→ **Exercise brief**
Make an exact copy, from the records below, of the lines from the line containing "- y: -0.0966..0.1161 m" to the line containing "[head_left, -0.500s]", both lines included, excluding pictures.

↓

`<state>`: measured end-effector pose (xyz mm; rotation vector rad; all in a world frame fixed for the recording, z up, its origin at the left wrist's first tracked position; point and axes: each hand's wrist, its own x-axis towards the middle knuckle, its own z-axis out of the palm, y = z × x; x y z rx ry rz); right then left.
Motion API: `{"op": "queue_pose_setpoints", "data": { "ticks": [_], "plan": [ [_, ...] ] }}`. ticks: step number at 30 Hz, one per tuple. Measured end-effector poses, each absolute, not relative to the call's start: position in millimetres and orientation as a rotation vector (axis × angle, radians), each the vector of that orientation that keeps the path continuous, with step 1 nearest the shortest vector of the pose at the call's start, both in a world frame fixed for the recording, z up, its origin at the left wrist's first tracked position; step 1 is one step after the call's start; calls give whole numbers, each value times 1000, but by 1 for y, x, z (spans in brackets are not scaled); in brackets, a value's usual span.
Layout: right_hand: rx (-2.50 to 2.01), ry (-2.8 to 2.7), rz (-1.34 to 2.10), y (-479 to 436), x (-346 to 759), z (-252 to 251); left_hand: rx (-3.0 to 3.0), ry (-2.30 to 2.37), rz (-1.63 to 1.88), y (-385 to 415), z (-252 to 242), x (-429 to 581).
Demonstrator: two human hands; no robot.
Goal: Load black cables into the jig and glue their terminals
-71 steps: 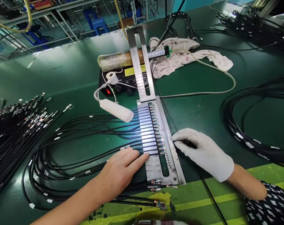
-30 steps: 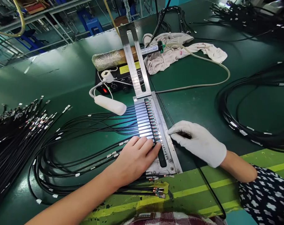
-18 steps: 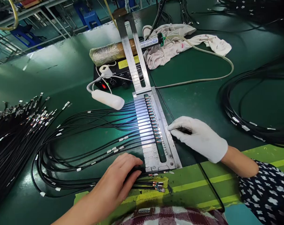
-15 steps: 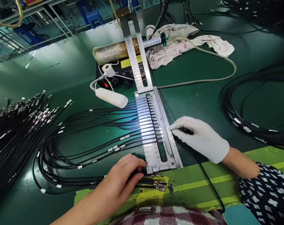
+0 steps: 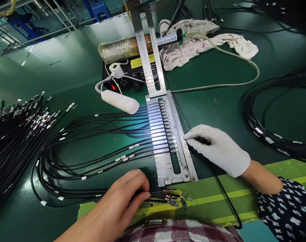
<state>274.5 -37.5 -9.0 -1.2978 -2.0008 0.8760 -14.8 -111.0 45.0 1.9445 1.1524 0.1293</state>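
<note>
The slotted metal fixture [image 5: 160, 171] lies on the bench with its hinged frame [image 5: 142, 47] raised at the far end. Several thin black cables [image 5: 140, 139] run into its grooves from the left, their stripped, connector-tipped ends over the slot. My right hand [image 5: 218, 149], in a white glove, pinches the fixture's right edge with thumb and fingertips. Bare, my left hand [image 5: 127, 198] is left of the near end, thumb and forefinger closed at the bundle of loose cables [image 5: 160, 194]; how many it grips is hidden.
A white lamp [image 5: 120, 102] lights the grooves. Behind stand a black control box [image 5: 132, 82], a wrapped roll with a syringe [image 5: 168, 39] and a white cloth [image 5: 183, 55]. Cable piles lie at left [image 5: 13, 154] and right [image 5: 253, 117]. Green tape [image 5: 205, 201] covers the near edge.
My left hand has drawn back left from the fixture's near corner, its thumb and forefinger closing together at the loose cables. My right hand keeps its hold on the edge. The view shifted slightly.
</note>
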Motion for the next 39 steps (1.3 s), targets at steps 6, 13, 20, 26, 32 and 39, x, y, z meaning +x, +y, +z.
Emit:
{"op": "queue_pose_setpoints", "data": {
  "ticks": [6, 13, 20, 26, 32, 39],
  "plan": [
    [-1304, -2003, 882, -37, 275, -9, 2016, 1230, 316, -107, 35, -5],
    [-1302, -2005, 856, -36, 274, -9, 2413, 1122, 541, -93, 11, -7],
    [-1298, -2018, 858, -37, 274, -8, 2750, 1071, 355, -76, 16, -14],
    [-1293, -2000, 872, -36, 275, -9, 2876, 1033, 343, -71, 15, -6],
    [-1297, -1999, 896, -37, 276, -9, 2894, 978, 376, -68, 17, -7],
    [-1295, -1986, 920, -35, 276, -9, 2608, 943, 456, -70, 3, -9]
  ]
}}
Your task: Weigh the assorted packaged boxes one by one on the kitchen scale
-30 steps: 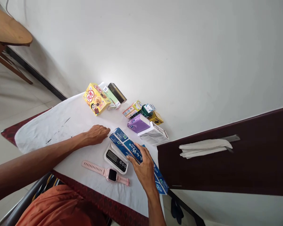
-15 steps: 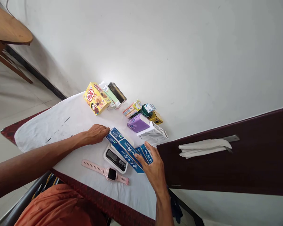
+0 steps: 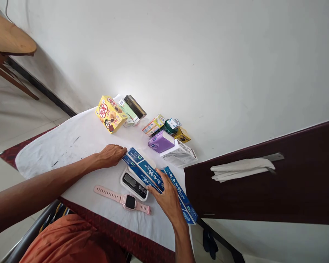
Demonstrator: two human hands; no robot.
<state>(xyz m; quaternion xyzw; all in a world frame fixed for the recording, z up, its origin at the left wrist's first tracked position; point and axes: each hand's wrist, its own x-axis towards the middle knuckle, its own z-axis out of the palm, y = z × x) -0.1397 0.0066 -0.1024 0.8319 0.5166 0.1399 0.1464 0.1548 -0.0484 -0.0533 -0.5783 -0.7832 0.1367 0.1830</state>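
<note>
A long blue toothpaste box (image 3: 144,168) lies across a small white kitchen scale (image 3: 134,185), whose dark display and buttons face me. My left hand (image 3: 112,155) is closed, its fingertips at the box's left end. Around the right part of the same box, my right hand (image 3: 166,195) has its thumb on the near side and its fingers across the far side. A second blue toothpaste box (image 3: 190,210) lies to the right, partly hidden by that hand. In front of the scale, a pink smartwatch (image 3: 130,202) is stretched out flat.
Toward the wall stand a yellow snack box (image 3: 109,115), green and black boxes (image 3: 135,106), a purple box (image 3: 160,141), a white box (image 3: 181,153) and several smaller cartons. A dark panel holding a white cloth (image 3: 241,170) is at right. A wooden round table (image 3: 11,34) stands far left.
My right hand has moved left along the toothpaste box and closed around it, uncovering more of the second box at right. My left hand stays at the box's left end.
</note>
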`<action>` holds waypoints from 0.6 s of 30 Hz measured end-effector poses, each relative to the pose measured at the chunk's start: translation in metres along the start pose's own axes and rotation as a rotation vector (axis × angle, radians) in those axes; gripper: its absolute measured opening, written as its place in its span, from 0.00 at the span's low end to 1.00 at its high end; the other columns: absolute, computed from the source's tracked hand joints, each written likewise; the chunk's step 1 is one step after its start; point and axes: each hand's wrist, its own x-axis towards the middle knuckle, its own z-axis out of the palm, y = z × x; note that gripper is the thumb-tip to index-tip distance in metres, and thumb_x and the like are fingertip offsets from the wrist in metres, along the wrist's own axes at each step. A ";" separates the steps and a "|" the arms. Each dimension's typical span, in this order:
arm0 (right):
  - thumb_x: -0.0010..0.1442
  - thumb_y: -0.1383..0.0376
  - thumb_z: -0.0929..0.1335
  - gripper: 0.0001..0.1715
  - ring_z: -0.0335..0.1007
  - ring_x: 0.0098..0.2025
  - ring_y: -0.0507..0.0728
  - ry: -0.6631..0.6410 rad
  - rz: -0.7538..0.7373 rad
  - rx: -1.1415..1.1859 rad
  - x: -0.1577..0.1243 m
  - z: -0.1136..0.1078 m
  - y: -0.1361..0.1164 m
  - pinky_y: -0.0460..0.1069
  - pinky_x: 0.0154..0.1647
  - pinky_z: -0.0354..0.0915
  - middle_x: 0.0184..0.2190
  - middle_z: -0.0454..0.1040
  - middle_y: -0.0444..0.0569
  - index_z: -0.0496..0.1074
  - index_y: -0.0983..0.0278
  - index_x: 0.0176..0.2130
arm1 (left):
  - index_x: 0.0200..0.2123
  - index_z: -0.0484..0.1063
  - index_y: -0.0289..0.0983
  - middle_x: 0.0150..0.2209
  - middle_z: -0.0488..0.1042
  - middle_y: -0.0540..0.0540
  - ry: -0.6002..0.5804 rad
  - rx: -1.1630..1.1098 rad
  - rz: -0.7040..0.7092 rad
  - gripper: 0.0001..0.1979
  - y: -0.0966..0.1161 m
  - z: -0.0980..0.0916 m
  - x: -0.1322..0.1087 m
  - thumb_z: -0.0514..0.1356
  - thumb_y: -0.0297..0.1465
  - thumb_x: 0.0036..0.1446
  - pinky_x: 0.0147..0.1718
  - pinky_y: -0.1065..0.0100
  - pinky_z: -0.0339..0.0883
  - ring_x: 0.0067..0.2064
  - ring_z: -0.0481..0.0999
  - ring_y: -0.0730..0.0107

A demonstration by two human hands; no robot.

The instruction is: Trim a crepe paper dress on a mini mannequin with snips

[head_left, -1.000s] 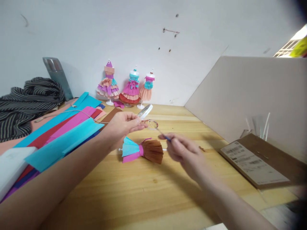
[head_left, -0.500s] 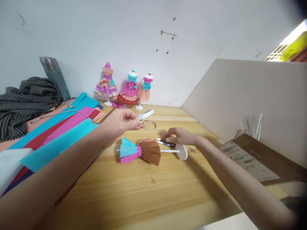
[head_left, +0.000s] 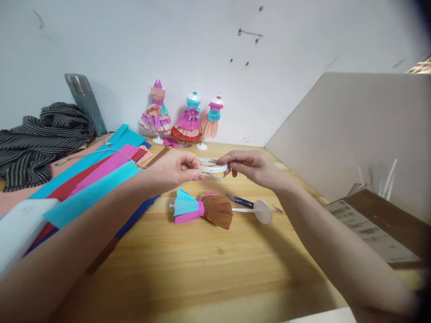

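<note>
My left hand (head_left: 180, 168) pinches the left side of a thin white tape roll (head_left: 214, 168) above the table. On the roll's right side, the fingers of my right hand (head_left: 251, 167) are closed. Below them a small dress stand lies on its side, wearing a brown pleated skirt (head_left: 218, 210), a pink waistband and a blue and pink top (head_left: 186, 207). Its round white base (head_left: 263, 211) points right. Small dark scissors or snips (head_left: 243, 201) lie just behind the stand's rod, touched by neither hand.
Three dressed stands (head_left: 188, 119) are upright by the wall. Coloured paper sheets (head_left: 97, 179), a striped cloth (head_left: 50, 134), a bottle (head_left: 85, 101) and a white box (head_left: 27, 229) lie or stand at left. A cardboard box (head_left: 387, 224) is at right.
My right hand has let go of the snips and moved up to the tape roll. The roll is now held level between both hands. The view has shifted slightly.
</note>
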 end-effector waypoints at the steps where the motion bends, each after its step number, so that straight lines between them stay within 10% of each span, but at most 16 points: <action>1: 0.58 0.62 0.67 0.12 0.68 0.29 0.52 -0.004 0.002 0.006 0.003 0.001 0.002 0.49 0.31 0.66 0.31 0.76 0.48 0.78 0.64 0.39 | 0.23 0.68 0.35 0.28 0.76 0.47 0.001 0.005 -0.002 0.06 -0.001 -0.002 0.001 0.63 0.28 0.49 0.40 0.64 0.71 0.38 0.80 0.63; 18: 0.42 0.82 0.62 0.27 0.74 0.31 0.54 -0.407 0.123 -0.456 0.044 0.051 0.048 0.45 0.32 0.64 0.30 0.80 0.45 0.80 0.60 0.35 | 0.21 0.68 0.35 0.14 0.63 0.55 0.040 0.251 -0.131 0.07 -0.010 -0.033 0.004 0.60 0.25 0.49 0.14 0.77 0.51 0.15 0.61 0.80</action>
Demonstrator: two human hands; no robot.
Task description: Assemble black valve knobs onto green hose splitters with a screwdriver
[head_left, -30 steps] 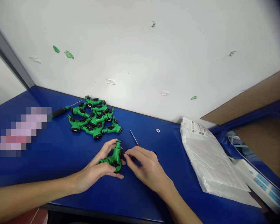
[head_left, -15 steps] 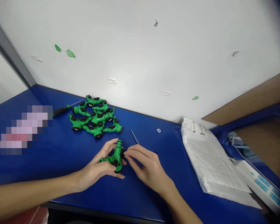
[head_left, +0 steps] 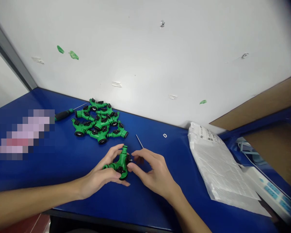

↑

→ **Output below**
  - y: -0.0966..0.1161 m
  - z: -0.0980..0.0916 m
  - x: -0.1322..0.1087 m
  - thumb_z: -0.0514..0.1356
  - thumb_y: -0.0297..0.1465
  - thumb_x: 0.0036..0.1446
  - pinky_x: 0.0147..0.1718
  - pinky_y: -0.1065..0.0100
  - pinky_z: -0.0339..0.0883
  - ring_x: 0.0067..0.2064
  - ring_z: -0.0481..0.0999
  - ring_y: -0.0730..0.0107

A demonstration by two human hands; no robot.

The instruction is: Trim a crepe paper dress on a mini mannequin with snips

[head_left, -1.000s] 
[head_left, -0.500s] 

Nothing else belongs to the answer.